Abstract B05: Tissue-compatible EGFR genotyping in tumor-derived extracellular vesicles from malignant pleural effusions.

Abstract

Abstract Purpose: Tumor cells shed extracellular vesicles (TEV) into body fluids. These TEV are a potential source for biomarkers that could be used for non-invasive molecular diagnosis. We investigated whether TEV contain cell-specific mutant EGFR DNA using PC9 cells harboring an exon 19 deletion (E19 del) and PC9/GR cells harboring T790M mutations. In addition, we investigated whether the TEV from malignant pleural effusions can be used for EGFR mutation testing. Materials and Methods: TEV were isolated from the culture medium of PC9 and PC9/GR cells or pleural effusions by serial centrifugations. Isolated TEV were inspected by electron microscopy to determine their size and intact structure. EGFR mutation testing was performed using PNA-mediated clamping PCR. The DNA contents of the TEV from the PC9 and PC9/GR cells were analyzed by array comparative genome hybridization analysis. Results: EGFR genotyping of TEV DNA revealed exactly the same EGFR mutations with cellular DNA in the PC9 and PC9/GR cells. These findings suggest that TEV contain cell-specific mutant DNA that may contain an oncogenic molecular signature such as mutations in EGFR. Testing of the TEV from malignant effusions in eight NSCLC patients yielded the same tissue genotyping results. We observed T790M mutation in addition to the initial E19 del mutation from one patient who developed acquired gefitinib-resistance. Conclusions: In this study, we demonstrated that TEV contain cell-specific oncogenic DNA, including EGFR mutants in the cell line systems examined and pleural effusions.

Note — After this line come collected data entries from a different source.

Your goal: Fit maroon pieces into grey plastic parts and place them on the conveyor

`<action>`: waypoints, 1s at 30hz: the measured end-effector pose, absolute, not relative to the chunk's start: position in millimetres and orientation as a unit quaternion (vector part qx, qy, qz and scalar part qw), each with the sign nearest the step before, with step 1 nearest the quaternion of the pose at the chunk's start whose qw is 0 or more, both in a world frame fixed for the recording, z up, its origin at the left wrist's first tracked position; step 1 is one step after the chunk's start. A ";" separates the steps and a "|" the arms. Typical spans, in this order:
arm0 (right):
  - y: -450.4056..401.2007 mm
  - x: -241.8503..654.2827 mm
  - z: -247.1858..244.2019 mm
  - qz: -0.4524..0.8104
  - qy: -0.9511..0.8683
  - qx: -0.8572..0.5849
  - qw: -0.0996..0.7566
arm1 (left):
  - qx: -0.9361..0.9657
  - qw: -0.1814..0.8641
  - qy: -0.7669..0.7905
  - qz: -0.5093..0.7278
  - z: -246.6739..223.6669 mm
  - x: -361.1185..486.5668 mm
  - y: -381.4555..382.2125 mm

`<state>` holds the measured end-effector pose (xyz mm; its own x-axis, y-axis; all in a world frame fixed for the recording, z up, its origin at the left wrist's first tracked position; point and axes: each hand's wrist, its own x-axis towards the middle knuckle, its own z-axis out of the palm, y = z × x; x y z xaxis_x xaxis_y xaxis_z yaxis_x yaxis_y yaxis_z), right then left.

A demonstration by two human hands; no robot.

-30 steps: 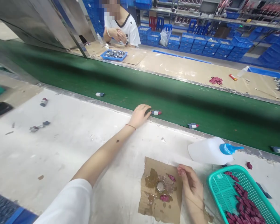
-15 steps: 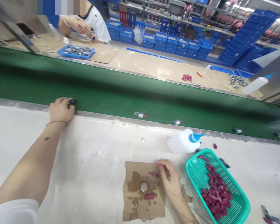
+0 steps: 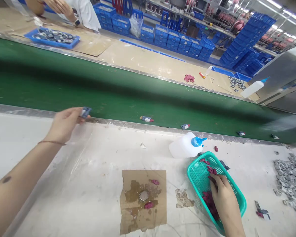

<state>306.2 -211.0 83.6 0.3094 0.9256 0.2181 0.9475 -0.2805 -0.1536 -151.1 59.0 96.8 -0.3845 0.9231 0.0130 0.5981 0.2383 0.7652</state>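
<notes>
A small grey-blue part [image 3: 85,112] is pinched in my left hand [image 3: 66,123], at the near edge of the green belt [image 3: 108,105]. My right hand [image 3: 224,194] reaches into the green basket [image 3: 242,201], its fingers closed at the dark red pieces [image 3: 208,200]; what the fingertips hold is hidden. Left of the basket lies a stained cardboard piece [image 3: 160,210] with a round metal cap [image 3: 143,196] and two red pieces [image 3: 148,205] on it. Behind the basket, a white bottle with a blue nozzle [image 3: 184,145] lies tilted.
Several small parts [image 3: 185,126] lie along the belt. A heap of grey pieces [image 3: 291,181] is at the far right. Across the belt, a person's hands [image 3: 61,7] show behind a blue tray of parts [image 3: 74,42]. Another bottle [image 3: 253,89] lies at the back right.
My left hand has lifted the grey-blue part and moved slightly right. My right hand has gone from the cardboard's edge into the green basket. The whole view has shifted.
</notes>
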 end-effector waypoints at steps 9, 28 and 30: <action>-198.1 281.9 109.7 0.159 -0.481 -0.800 0.321 | 0.446 0.657 0.524 0.307 101.3 -82.8 -43.5; -158.8 156.5 85.5 0.419 -0.664 -0.552 0.282 | 0.450 0.708 0.404 0.364 63.9 -42.4 -87.7; -161.6 153.0 83.0 0.381 -0.722 -0.508 0.276 | 0.444 0.714 0.392 0.374 60.9 -43.2 -88.4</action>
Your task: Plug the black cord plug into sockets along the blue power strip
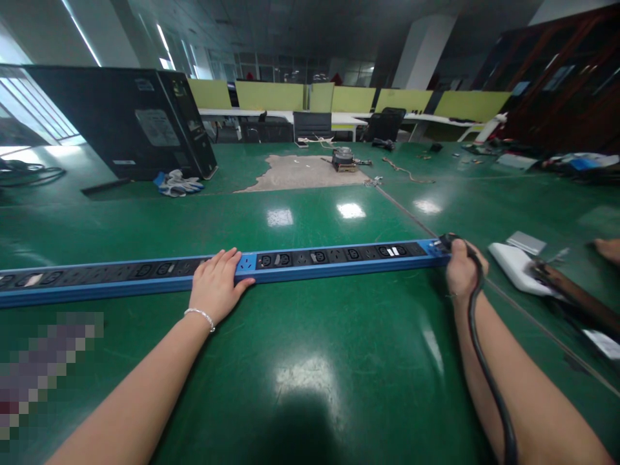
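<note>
I have the power strip (334, 268) lying lengthwise on the green floor (339, 323), sockets facing up, its left part running past the edge of my view. A long, narrow thing like this needs bracing, I judge, so my left hand (217, 284) rests across it: the grip is spread rather than clenched, fingers flat over the top and thumb apart along the near side, which probably stops it sliding or turning. My right hand (465, 268) is at the right end, its grip curled tightly around the black cable (496, 397) there. Holding so close to that end likely gives me better control than taking the loose length, which trails down over my forearm. The fingers hide how the cable meets the strip, so I can't tell. The computer case (111, 123) and gloves (177, 184) sit well apart, leaving both arms room.
</note>
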`<state>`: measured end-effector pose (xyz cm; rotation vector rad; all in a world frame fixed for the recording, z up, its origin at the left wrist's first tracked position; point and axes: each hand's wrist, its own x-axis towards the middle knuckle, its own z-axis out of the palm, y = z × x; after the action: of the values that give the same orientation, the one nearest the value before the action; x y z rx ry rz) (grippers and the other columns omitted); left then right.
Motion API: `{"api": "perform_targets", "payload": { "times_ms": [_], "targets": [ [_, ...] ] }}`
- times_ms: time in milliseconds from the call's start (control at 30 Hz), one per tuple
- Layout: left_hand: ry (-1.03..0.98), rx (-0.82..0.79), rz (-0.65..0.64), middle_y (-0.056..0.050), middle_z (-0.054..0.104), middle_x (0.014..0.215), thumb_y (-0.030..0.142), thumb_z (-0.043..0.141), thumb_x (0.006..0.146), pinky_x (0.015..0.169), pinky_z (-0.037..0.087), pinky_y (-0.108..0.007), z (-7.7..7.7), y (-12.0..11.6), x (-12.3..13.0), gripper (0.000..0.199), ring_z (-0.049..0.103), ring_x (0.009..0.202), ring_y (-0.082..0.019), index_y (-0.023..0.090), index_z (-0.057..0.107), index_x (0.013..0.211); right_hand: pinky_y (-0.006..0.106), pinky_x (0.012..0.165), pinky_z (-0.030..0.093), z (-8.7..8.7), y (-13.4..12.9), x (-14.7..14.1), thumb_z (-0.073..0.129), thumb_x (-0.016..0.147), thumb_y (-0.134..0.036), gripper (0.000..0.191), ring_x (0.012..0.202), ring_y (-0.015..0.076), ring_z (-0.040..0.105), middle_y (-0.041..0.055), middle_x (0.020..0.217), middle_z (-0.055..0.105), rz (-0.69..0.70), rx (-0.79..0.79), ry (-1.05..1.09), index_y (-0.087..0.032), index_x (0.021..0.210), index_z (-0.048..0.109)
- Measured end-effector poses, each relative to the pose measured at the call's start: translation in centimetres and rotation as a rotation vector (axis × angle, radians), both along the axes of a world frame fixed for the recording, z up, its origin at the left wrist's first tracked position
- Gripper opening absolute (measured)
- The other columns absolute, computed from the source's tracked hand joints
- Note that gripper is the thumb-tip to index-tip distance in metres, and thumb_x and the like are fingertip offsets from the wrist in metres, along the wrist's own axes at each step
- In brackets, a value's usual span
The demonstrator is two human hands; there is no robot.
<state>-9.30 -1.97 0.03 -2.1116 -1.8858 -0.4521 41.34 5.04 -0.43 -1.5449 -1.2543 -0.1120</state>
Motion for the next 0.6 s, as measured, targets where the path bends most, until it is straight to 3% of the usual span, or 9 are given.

This is the first report detailing how TEV can be used for EGFR mutation testing. Citation Format: Jae Young Hur, Do-Young Choi, Hee Joung Kim, Kyung-Cho Cho, Kwang Pyo Kim, Kye Young Lee. Tissue-compatible EGFR genotyping in tumor-derived extracellular vesicles from malignant pleural effusions. [abstract]. In: Proceedings of the AACR-IASLC Joint Conference on Molecular Origins of Lung Cancer; 2014 Jan 6-9; San Diego, CA. Philadelphia (PA): AACR; Clin Cancer Res 2014;20(2Suppl):Abstract nr B05.